Großartiger Zufall: die Familie hat sich offenbar besonnen und ist nun ganz das Ideal eines herrschaftlichen Hofstaats, halt doch "eine liebe Familie", wie Hoheit das benennen möchte. Das eine Kind hat einen neuen Partner, diesmal genehm, das andere hat die Pubertät geschafft, ebenso einen Studienabschluss, und Madame ist ganz die Vorzeigegattin, macht Kochkurse und führt Hoheit in die nobelsten Geschäfte aus. Majestät loben die überragende Brut, auch coram publico, es ist eine familiäre Idylle!

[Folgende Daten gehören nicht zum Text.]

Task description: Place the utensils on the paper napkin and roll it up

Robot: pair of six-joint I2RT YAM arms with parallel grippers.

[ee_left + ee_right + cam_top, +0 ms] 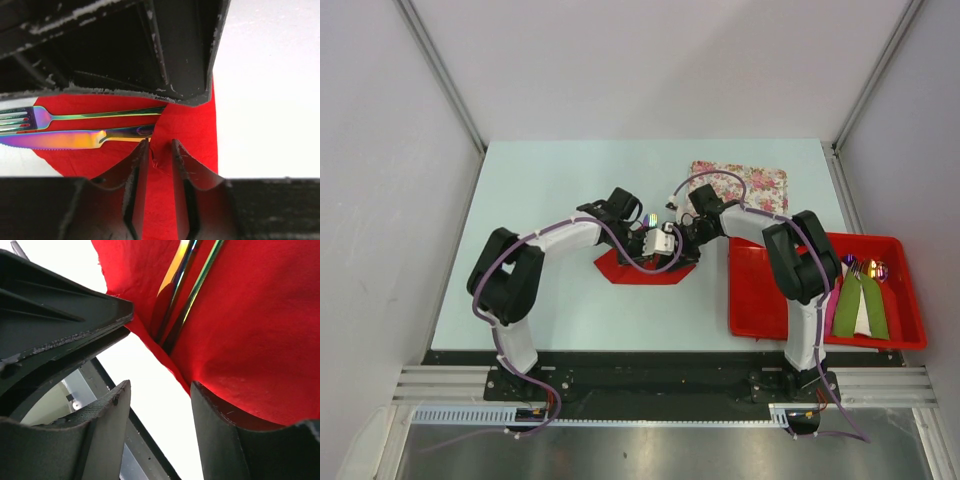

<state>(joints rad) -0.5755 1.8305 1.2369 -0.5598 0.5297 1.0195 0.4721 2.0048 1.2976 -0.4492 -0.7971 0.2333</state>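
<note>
Centre of the overhead view: the paper napkin (630, 270), plain bright red and thin, lies on the pale table (550, 190), with both arms meeting over it. To its upper right lies a floral mat (745, 185). At the right, a red tray (760, 300) holds green rolls (860, 305). Left wrist view: a fork (50, 117) and a knife (65, 139) lie side by side on the napkin, long axes running across the frame. The tines and the serrated blade point to the left edge and overhang the paper, and the handles point toward the frame's middle. Both pieces are slim metal with a rainbow sheen, purple passing through orange to gold-green. The left gripper (160, 147) stands tips-down on the napkin just right of the handle ends. Its jaws are narrowly parted, and a small crease of red paper shows in the gap; whether it is pinched cannot be told. Right wrist view: the two handles run steeply from the top centre down to the left, their ends tucked into a fold of the napkin. The right gripper (160, 390) is widely spread and holds nothing, with the napkin's edge resting against one finger (215, 425).
</note>
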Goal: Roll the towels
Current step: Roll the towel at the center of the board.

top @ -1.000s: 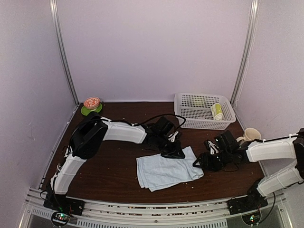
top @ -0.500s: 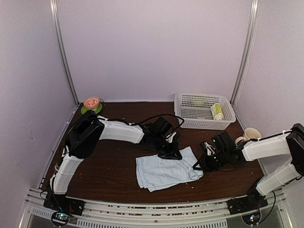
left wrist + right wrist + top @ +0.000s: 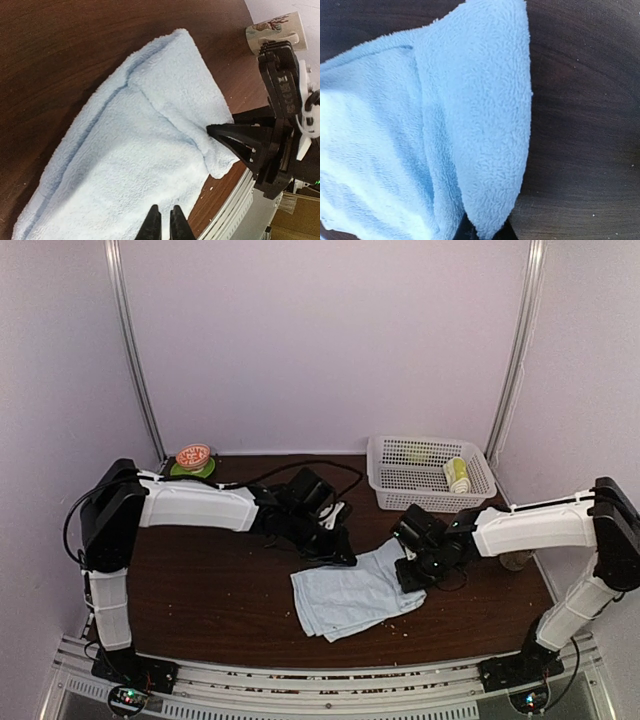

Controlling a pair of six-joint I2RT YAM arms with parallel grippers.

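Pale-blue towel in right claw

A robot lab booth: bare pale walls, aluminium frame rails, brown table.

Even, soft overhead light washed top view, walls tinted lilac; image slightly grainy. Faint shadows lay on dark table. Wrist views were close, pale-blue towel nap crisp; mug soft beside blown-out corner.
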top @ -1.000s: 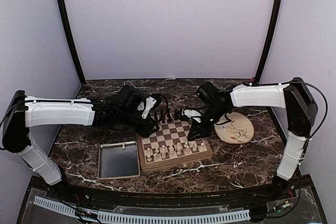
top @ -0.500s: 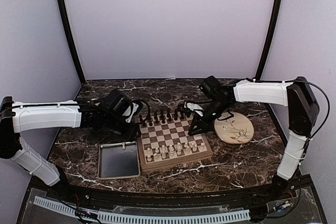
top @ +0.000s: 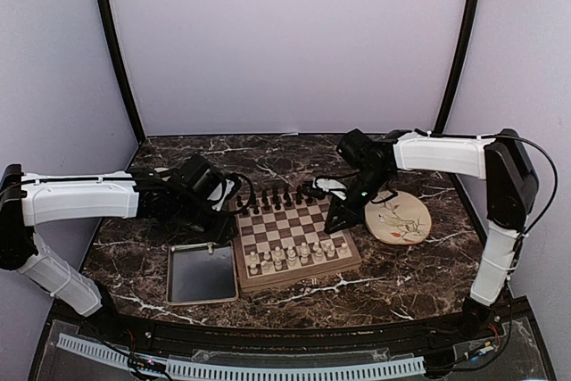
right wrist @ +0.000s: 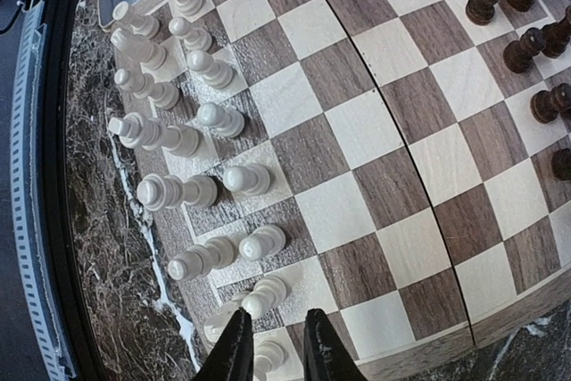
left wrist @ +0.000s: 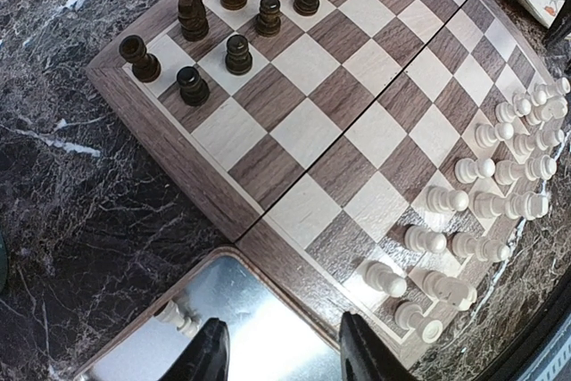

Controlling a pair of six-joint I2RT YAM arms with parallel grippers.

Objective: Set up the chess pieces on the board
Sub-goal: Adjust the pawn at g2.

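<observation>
Left arm pulled back off board toward 9 o'clock; right arm barely shifted. Left tool [left wrist: 284,336] half open, empty, over grey metal tray [top: 202,276]. Right tool [right wrist: 272,332] nearly closed above end cream-white chess pieces [top: 294,256] at 4 o'clock corner of checked wooden board [left wrist: 357,104]; cannot tell if gripping one. Dark brown pieces [top: 272,198] line 12 o'clock edge, cream rows 6 o'clock. Step, likely: seating last cream piece. Next: let go cleanly, lift straight, spare neighbours.

Just below the left jaws, a shallow grey metal tray [top: 202,276] [left wrist: 277,332] lying flat on the dark, white-veined marble table [top: 384,290], and near the right jaws, off to their right, a round cream plate [top: 399,218] with a drawn floral pattern, flat on the same table.
</observation>
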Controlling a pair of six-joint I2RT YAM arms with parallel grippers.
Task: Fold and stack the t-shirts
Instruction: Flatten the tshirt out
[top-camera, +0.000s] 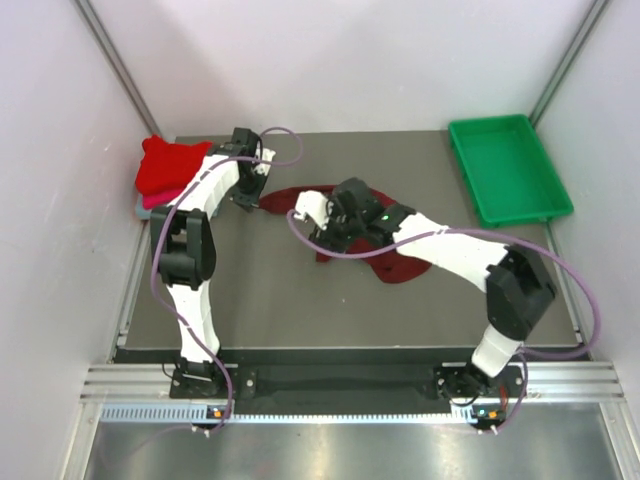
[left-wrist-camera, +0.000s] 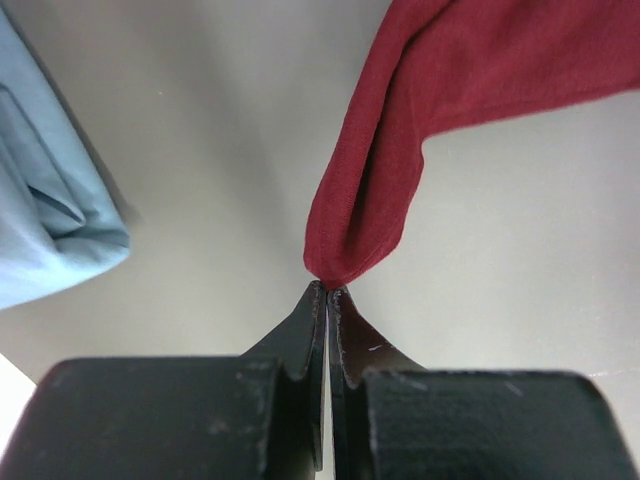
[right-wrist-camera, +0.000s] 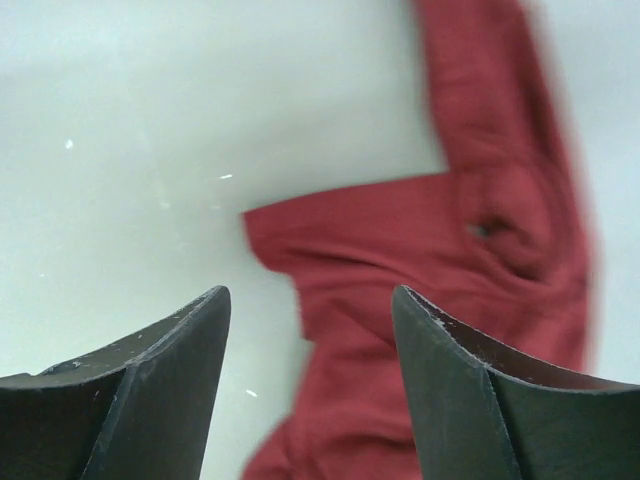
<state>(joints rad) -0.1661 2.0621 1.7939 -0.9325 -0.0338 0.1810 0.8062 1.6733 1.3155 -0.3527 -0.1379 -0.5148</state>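
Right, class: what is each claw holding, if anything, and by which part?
The left claw is shut on the maroon t-shirt, pinching the bunched tip of one edge. The right claw is open over it, holding nothing.

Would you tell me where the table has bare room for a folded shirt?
Bare table spans the near side, between the maroon shirt and the near edge. It is crowded far left, around the folded stack and left gripper.

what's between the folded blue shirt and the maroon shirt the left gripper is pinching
Nothing: in the left wrist view, only bare table separates the blue shirt from the maroon shirt pinched by the left gripper.
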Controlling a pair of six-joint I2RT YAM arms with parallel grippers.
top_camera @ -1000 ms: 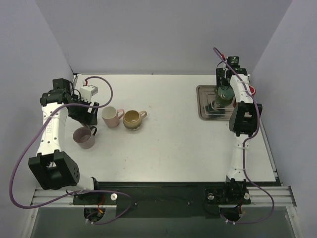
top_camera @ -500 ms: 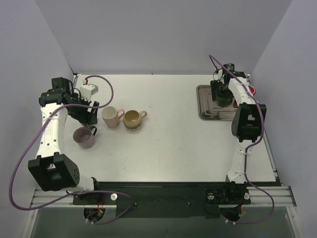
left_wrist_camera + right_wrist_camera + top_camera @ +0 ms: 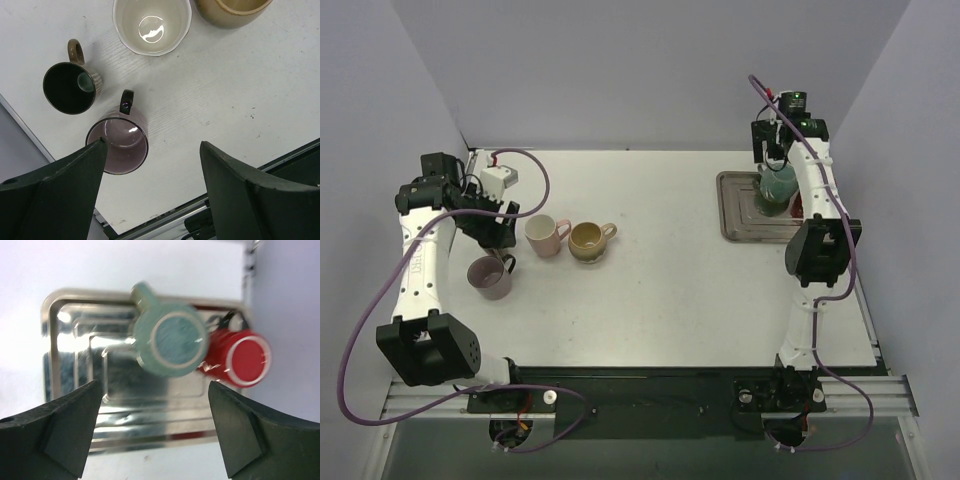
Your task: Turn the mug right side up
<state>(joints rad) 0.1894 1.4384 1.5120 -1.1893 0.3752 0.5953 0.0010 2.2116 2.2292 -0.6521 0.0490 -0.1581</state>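
Note:
A teal mug [image 3: 172, 337] stands upside down, base up, on a metal tray [image 3: 75, 365], with its handle toward the far left. In the top view the teal mug [image 3: 778, 187] is on the tray [image 3: 740, 225] at the back right. My right gripper [image 3: 154, 385] hangs open and empty above the tray, a little to the near side of the mug; in the top view it [image 3: 772, 158] sits just behind the mug. My left gripper [image 3: 152, 142] is open and empty above the table, beside a mauve mug [image 3: 117, 145].
A red mug [image 3: 240, 357] lies base up against the teal mug's right side. Upright at the left are the mauve mug [image 3: 490, 277], a dark mug [image 3: 70, 87], a cream mug [image 3: 548, 236] and a tan mug [image 3: 588, 240]. Walls enclose the table.
My right gripper has lifted up and back from the teal mug, which stays upside down on the tray. My left arm has barely shifted.

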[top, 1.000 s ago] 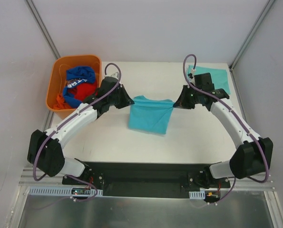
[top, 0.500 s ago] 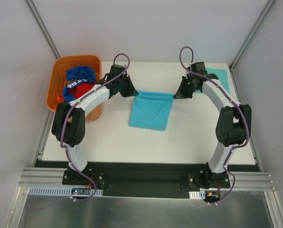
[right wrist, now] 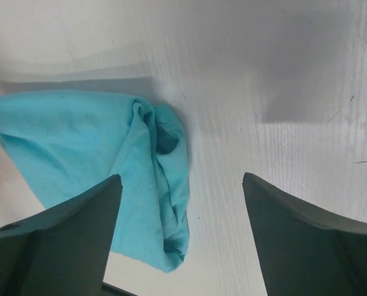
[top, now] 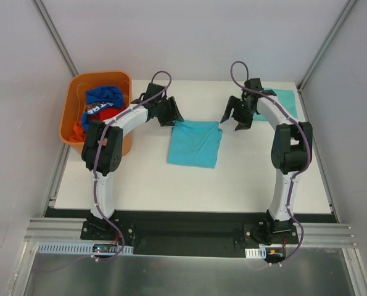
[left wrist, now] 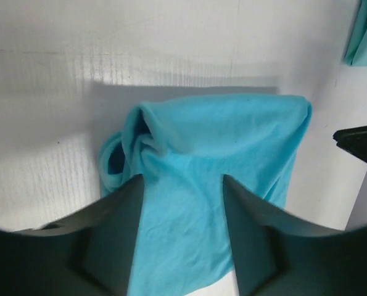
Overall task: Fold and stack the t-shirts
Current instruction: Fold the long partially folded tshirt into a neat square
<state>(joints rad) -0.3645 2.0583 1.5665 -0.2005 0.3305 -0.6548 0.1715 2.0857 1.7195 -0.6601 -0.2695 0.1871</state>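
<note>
Left fingers (left wrist: 103,246), right fingers (right wrist: 60,234) both apart, folded t-shirt (top: 195,143) between, second t-shirt (top: 288,102) partly behind right arm (top: 289,148)

The teal t-shirt (top: 194,143), a second ago strung in the air between both grippers, now lies on the table (top: 251,172), its far corners slack and bunched; the left gripper (top: 174,116) has let go, jaws apart over the far left corner; the right gripper (top: 234,121) has released too, jaws wide, just off the right corner; both arms have stretched farther from their bases
</note>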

Das geht für eine kurze Zeit gut, dann fangen Majestät aber wieder an zu nörgeln: da sei Madame nicht zu trauen, dort sei das eine Kind ein Huhn und das andere eine Enttäuschung, dann war das eine Kind wieder frech und das andere laut, und, Gott behüte, Madame hat sich einmal bei einer Rechnung geirrrt! Durchlaucht merken: uns wiederfahren p-e-r-m-a-n-e-n-t Kränkungen und
Beleidigungen von der mißratenen Brut, allein durch ihre Existenz
werden wir desavouiert, wir erinnern uns deutlich, dass irgendein Kind
einmal unsere Vorzüge als Vater in Frage gestellt
hat, dass es sogar gesagt hat, es wollte uns absichtlich Schaden
zufügen. Aus den Nörgelein werden Stichelein, die gehen in gepfelgte,
regelmäßige Wutanfälle über und enden schließlich in einem fanatischen Gebrüll
Ihrer Durchlaucht, es wird gestampft, gefuchtelt, getobt, Gewalt
angedroht (am Hofstaat und an sich selbst, je nach Laune), Durchlaucht
ersticken fast an Ihro royalen Rage. Hofstaat reagiert, ähnlich wie der
Feschak einst, mit Rückzug.
Nun ja, das Verhältnis dauert nun schon einige Monate, aber langsam, langsam, da fängt der Bub an, Schwächen zu zeigen. Eines ist schon völlig klar: Majestät sind dem Bub überlegen. In jeder Hinsicht. Und langsam, langsam, da möchten wir uns in Erinnerung rufen, dass wir eigentlich eh eine ganz liebe Familie haben. Aber nur keine Sorge! Der junge Mann ist perfekt und bewundernswert. Noch.